Petite encyclopédie du génocide arménien

Préface de Ragıp Zarakolu
Un siècle après, le génocide des Arméniens n’est plus « la Question arménienne », elle est devenue la « question turque ». Le peuple arménien n’est plus « la victime », elle est canonisée en tant que « martyr » grâce à une icône symbolique exposée pour la première fois à Etchmiadzine. Dans un sens, le peuple arménien a pu refermer ses sépultures spirituelles, ouvertes depuis cent ans.
Pardonner, se faire pardonner sont des notions essentielles. Cependant, comme le souligne Armen Sarkissian, la reconnaissance et l’apologie doivent précéder le pardon.
La négation du génocide a enfermé le peuple arménien dans le phénomène du génocide pendant un siècle. Au sens spirituel, cela signifiait la continuation du génocide, ainsi que la poursuite impitoyable de la tyrannie spirituelle.
À Etchmiadzine, l’État turc s’est trouvé seul face à son crime contre l’humanité. La négation de la réalité est évidemment une absurdité, mais même l’absurdité a une certaine logique, celle de verrouiller le problème. Il est même possible de concevoir le fait de faire obstacle pendant des décennies à l’éventuelle suite que constituent le pardon et l’indemnisation comme victoire. Mais il faut se demander à quel prix.
La négation du génocide est également une menace, tout d’abord par rapport à l’Arménie voisine et toute cette région. Mais également par rapport aux citoyens de la Turquie actuelle et à sa diversité identitaire.
Néanmoins, c’est l’État turc lui-même qui a transformé la réalité du génocide en affaire de sécurité nationale. Sous le gouvernement Ecevit/Bahçeli, la République de Turquie a entamé le xxie siècle en proclamant la lutte contre « les accusations de génocide » comme projet majeur du Conseil de sécurité nationale. Ainsi, la négation du génocide devient presque la clef de l’existence ou de la disparition de l’État turc.
Cependant, la République turque fait partie des premiers États à reconnaître et à signer la Convention pour la prévention et la répression du crime de génocide des Nations unies de 1948, avant même les États-Unis. Sans doute parce qu’elle considère l’affaire close. Mais, comme le dit un vieux dicton anatolien, « impossible d’enduire le soleil avec de la glaise ».
Mais quelle est la raison de cet entêtement ? L’effondrement des mythes fondateurs d’un État‑nation ? La peur d’affaiblir le nationalisme turc en lui donnant un coup mortel ?
Par ailleurs, bien qu’elle soit un État-nation centenaire, la Turquie n’a pas su régler sa question kurde.
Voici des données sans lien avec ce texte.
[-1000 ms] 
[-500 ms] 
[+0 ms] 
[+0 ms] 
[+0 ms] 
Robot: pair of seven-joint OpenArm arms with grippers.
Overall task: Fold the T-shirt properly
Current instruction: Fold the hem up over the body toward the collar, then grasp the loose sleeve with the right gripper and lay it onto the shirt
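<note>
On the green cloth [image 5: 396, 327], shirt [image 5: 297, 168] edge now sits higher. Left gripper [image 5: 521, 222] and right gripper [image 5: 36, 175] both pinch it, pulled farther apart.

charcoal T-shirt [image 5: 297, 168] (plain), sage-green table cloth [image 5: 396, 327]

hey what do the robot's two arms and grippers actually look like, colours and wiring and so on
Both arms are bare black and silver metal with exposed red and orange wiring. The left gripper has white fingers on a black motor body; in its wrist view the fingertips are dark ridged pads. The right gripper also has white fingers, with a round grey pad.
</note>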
Tout comme le génocide des Arméniens, elle n’a pas su produire une politique autre que la négation. Elle a cru que la politique de négation allait réussir. Les Arméniens ont mis cent ans à essayer de prouver leur anéantissement et les Kurdes leur existence.
Pour les Kurdes, il est possible de considérer cela comme un châtiment de l’Histoire face au rôle qu’ils ont joué lors du génocide des Arméniens. Mais il est aussi probable que cela aurait aidé les Kurdes à comprendre la réalité bien plus tôt.
Au centenaire du génocide, il est déplorable de voir que les rescapés arméniens, assyriens et yézidis ont à subir une nouvelle extermination, cette fois-ci totale. Bien plus qu’une menace d’extinction, ce que les Yézidis ont subi a déjà été qualifié de génocide.